# Immigration requirements



## kul (Mar 24, 2016)

Any advice for a Philippines Immigration Visa by marriage. Do I need a attorney to help me? I know I can fill out the immigration form without any help. What are the additional requirements? How long is the process to get a Visa? Can I get in 30 to 40 days? Thanks.


----------



## Asian Spirit (Mar 1, 2010)

kul said:


> Any advice for a Philippines Immigration Visa by marriage. Do I need a attorney to help me? I know I can fill out the immigration form without any help. What are the additional requirements? How long is the process to get a Visa? Can I get in 30 to 40 days? Thanks.


Sometimes I wish I were still a brand new expat here so that I'd have all the latest facts and info.

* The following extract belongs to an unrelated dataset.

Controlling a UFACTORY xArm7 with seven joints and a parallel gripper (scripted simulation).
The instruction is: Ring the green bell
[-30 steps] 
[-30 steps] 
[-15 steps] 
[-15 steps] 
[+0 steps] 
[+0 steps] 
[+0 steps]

Where legalities are involved and since you are in Angeles, Stop over at the immigration office located in Marquee Mall after the holidays are over next week. They have a great bunch of people there as staff and can help answer questions and concerns with factual info.



Regards

Jet Lag


----------



## M.C.A. (Feb 24, 2013)

Philippine Bureau of Immigration website is not working right now, they might be updating and reworking it.

I agree with Jetlag the PBI satellite office would be a real good start, you don't want to use any lawyers you can do this on your own. The 13a Non-quota Immigrant Visa through marriage (probationary) online form also has instructions on what is needed, trouble is the website is down.

I avoided these Philippine Bureau of Immigration satellite offices because I figured they weren't any good or cost more .... but I was totally wrong, these spots are terrific and I've saved thousands of peso's by getting things done at a satellite office VS traveling all the way to Manila and dealing with the traffic, transportation and foods costs, I only deal with the main office as a last resort I don't live in Manila either.


----------



## Cebu Citizen (Dec 13, 2013)

I live in Metro Manila at the moment, (Paranaque City), and I hate dealing with the traffic and huge crowds of people at BI, plus long waiting lines...so I just pay my travel agency that does all my travel arrangements...they also do Visa's and I have always had excellent work done for a very reasonable small fee!

The travel agency does all the work and I just sit at home and wait for the phone to ring, telling me my new Visa is ready. If you use this route, make sure it is a reputable agency!


----------



## Scott E (Jun 1, 2015)

Cebu Citizen said:


> I live in Metro Manila at the moment, (Paranaque City), and I hate dealing with the traffic and huge crowds of people at BI, plus long waiting lines...so I just pay my travel agency that does all my travel arrangements...they also do Visa's and I have always had excellent work done for a very reasonable small fee!
> 
> The travel agency does all the work and I just sit at home and wait for the phone to ring, telling me my new Visa is ready. If you use this route, make sure it is a reputable agency!


Ehhmm ,, You better check on that ,, Last I heard Travel agents cannot approve BI paperwork !!


----------



## Gary D (Oct 28, 2013)

Scott E said:


> Ehhmm ,, You better check on that ,, Last I heard Travel agents cannot approve BI paperwork !!


I'm sure if you pay the correct fee they can


----------



## Cebu Citizen (Dec 13, 2013)

Scott E said:


> Ehhmm ,, You better check on that ,, Last I heard Travel agents cannot approve BI paperwork !!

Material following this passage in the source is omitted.